Here the expression a +b+ 0.1 is created by the MixedDomain as it is
from the mixed example. And the operator[] is definde by:

    typedef typename boost::remove_reference<
        typename boost::result_of<Begin(MixedExpr<Expr> const &
)>::type>::type Expr2;
    typedef typename proto::result_of::eval<Expr2, DereferenceCtx
const>::type result_type;

    result_type
    operator[](std::size_t index) const
    {
        Expr2 expr2 = Begin()(*this);
        DereferenceCtx const deref = {};
        return proto::eval(expr2, deref);
    }

But the code crashes during runtime.
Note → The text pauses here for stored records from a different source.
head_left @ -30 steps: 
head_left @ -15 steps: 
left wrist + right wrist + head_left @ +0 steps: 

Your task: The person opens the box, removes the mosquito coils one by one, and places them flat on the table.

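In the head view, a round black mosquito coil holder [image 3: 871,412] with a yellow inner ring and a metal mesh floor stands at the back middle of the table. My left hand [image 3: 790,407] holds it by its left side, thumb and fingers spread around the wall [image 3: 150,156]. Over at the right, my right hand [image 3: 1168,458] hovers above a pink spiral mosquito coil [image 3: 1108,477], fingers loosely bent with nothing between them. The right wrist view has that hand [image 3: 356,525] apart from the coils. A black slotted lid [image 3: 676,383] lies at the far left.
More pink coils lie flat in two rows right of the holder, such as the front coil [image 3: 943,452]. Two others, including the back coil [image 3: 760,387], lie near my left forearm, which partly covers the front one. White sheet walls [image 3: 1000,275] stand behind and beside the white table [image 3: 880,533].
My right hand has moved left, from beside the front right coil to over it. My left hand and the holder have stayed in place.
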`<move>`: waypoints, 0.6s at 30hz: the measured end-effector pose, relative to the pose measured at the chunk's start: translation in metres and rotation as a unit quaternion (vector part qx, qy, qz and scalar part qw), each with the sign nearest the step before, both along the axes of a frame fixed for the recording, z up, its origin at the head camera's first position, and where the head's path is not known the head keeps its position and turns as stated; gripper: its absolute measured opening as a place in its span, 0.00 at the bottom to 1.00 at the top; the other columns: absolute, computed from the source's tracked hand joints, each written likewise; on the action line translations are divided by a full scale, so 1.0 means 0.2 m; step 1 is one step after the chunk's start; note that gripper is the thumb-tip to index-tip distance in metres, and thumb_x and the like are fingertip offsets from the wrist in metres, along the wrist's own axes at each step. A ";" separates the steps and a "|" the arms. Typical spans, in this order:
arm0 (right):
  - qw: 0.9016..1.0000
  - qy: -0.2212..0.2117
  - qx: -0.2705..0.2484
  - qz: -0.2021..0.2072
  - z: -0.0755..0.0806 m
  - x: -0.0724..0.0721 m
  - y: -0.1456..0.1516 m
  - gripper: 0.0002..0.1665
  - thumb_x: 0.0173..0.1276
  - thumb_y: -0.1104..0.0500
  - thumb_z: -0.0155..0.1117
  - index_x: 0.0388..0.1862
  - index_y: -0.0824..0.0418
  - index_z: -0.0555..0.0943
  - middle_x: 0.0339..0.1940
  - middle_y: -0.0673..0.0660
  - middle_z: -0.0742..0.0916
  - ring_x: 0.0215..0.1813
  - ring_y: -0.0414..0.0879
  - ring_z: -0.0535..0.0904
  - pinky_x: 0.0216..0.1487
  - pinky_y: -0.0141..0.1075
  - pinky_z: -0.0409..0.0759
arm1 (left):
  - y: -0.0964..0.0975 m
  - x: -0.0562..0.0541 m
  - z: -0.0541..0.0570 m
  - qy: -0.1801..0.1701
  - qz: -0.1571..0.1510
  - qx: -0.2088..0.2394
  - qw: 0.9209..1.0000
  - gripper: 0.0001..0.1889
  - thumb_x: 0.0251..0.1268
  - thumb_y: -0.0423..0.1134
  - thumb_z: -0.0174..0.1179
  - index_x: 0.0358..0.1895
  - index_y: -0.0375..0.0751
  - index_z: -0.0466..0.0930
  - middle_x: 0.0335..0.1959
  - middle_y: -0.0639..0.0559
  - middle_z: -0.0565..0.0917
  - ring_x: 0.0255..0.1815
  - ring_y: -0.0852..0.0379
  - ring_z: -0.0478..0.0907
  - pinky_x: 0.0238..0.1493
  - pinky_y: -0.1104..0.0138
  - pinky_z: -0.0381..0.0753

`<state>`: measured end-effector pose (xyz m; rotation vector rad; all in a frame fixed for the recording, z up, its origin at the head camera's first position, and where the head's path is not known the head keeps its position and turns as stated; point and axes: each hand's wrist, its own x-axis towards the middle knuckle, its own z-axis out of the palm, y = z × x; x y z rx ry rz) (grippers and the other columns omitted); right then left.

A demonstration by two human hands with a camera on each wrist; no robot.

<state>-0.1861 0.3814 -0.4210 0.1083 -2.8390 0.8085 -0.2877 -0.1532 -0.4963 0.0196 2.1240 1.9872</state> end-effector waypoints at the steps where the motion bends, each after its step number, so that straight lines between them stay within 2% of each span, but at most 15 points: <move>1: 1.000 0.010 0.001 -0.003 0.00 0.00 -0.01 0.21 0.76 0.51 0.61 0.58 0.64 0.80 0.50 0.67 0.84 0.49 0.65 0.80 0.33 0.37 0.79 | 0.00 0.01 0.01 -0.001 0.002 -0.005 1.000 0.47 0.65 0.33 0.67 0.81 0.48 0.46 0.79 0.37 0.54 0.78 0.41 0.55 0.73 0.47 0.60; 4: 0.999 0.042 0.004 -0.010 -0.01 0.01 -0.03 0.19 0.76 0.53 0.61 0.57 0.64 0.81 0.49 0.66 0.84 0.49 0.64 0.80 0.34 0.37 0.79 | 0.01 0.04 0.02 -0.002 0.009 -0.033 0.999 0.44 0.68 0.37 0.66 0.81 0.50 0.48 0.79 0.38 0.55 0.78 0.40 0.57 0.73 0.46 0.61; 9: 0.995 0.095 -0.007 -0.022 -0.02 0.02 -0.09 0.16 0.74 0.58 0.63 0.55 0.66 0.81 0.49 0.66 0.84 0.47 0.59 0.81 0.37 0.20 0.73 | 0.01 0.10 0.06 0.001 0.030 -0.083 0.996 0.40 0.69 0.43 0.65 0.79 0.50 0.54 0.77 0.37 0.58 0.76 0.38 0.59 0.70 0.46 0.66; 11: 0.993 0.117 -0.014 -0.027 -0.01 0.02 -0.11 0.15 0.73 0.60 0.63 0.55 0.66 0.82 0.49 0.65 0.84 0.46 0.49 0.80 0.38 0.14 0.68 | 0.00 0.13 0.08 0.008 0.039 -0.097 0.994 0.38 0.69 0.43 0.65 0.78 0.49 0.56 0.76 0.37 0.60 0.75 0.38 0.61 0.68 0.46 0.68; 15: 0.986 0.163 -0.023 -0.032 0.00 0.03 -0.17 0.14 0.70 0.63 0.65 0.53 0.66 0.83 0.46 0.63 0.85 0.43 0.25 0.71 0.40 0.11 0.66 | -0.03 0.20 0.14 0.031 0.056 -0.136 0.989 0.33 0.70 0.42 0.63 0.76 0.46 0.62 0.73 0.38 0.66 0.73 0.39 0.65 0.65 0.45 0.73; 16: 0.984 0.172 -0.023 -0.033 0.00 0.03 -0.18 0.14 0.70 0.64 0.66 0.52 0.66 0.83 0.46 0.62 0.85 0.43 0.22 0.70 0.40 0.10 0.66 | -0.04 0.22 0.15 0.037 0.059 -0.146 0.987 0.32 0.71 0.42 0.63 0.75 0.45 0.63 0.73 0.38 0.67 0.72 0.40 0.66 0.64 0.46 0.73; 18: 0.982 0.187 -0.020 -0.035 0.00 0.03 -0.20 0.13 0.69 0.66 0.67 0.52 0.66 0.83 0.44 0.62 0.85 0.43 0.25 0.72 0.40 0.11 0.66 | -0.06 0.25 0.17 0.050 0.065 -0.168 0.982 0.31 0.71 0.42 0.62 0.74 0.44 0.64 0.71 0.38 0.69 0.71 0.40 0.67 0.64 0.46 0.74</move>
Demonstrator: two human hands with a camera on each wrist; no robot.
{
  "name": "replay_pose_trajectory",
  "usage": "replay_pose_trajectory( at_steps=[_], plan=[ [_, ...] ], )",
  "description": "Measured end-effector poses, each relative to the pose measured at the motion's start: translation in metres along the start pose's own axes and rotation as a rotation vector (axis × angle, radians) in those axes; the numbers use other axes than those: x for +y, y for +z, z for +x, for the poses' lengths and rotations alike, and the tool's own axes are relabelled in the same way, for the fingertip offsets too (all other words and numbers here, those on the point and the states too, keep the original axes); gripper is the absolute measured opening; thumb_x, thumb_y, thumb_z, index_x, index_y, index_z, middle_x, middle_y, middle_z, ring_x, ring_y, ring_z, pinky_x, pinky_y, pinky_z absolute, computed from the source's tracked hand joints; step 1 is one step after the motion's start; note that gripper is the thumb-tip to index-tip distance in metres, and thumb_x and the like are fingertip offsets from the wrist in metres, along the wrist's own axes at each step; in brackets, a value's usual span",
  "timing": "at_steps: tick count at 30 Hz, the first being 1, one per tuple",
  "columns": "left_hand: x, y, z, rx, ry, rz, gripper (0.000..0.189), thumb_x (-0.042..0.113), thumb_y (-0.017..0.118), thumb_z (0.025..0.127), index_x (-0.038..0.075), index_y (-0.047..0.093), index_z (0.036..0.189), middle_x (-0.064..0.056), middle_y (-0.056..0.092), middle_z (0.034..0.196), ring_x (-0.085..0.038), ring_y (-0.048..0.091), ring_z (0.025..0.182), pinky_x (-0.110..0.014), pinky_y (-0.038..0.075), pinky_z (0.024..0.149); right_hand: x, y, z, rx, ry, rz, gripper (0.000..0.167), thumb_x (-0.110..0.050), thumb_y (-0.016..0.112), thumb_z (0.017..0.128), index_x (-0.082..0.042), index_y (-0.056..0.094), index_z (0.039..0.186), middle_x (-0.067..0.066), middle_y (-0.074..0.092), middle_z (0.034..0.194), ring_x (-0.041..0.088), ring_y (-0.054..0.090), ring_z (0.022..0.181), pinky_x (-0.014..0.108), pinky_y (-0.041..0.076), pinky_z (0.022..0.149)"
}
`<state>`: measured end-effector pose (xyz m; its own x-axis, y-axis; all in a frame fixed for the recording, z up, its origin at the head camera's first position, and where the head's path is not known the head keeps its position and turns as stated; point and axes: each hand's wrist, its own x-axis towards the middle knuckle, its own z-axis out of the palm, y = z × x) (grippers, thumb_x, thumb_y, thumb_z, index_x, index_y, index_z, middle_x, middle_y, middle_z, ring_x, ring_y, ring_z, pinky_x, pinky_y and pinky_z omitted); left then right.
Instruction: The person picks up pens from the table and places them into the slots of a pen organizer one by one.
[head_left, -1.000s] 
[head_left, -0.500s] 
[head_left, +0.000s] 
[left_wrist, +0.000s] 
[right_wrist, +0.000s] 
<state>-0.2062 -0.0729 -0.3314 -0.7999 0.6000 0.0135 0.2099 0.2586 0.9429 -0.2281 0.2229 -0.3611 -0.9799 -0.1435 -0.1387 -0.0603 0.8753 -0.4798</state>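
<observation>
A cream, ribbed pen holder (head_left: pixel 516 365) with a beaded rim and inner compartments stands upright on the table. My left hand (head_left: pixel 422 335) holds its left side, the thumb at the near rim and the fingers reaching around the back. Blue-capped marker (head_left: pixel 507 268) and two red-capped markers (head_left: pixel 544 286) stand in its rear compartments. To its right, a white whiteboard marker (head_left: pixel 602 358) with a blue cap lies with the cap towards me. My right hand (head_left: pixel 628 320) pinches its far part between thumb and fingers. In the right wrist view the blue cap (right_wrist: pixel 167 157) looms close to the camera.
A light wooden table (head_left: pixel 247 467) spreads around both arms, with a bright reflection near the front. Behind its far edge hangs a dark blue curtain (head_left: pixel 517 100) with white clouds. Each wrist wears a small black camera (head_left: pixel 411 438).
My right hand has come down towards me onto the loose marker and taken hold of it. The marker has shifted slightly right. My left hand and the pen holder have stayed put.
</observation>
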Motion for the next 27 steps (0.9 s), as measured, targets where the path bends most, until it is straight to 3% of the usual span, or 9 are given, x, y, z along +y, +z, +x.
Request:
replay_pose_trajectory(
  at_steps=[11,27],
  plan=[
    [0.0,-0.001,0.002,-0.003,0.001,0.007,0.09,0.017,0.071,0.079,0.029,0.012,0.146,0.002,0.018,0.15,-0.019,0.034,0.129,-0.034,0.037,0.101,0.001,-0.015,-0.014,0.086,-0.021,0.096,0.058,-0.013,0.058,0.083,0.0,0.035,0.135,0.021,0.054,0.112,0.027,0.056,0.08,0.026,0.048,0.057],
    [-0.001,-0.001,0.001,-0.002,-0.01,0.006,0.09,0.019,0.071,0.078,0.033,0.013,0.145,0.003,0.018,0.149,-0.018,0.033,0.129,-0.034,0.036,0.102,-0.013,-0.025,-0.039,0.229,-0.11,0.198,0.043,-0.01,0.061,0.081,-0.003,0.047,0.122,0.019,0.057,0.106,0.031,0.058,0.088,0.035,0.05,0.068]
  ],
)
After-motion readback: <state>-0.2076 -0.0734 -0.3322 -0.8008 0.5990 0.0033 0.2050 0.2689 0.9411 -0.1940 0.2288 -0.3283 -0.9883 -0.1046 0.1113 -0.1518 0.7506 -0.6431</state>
The reason is that the number 0.1
is held by reference.
So the number 0.1 goes out of scope before i try to evaluate the
expression temp[0];

A way to solve this problem is to deep copy the expression with
deep_copy. But on the other hand i do not want to copy the two vectors a
and b.

So i am asking what is the best way to solve this problem? Can this
problem be solved by defining a Grammar that copies the number 0.1?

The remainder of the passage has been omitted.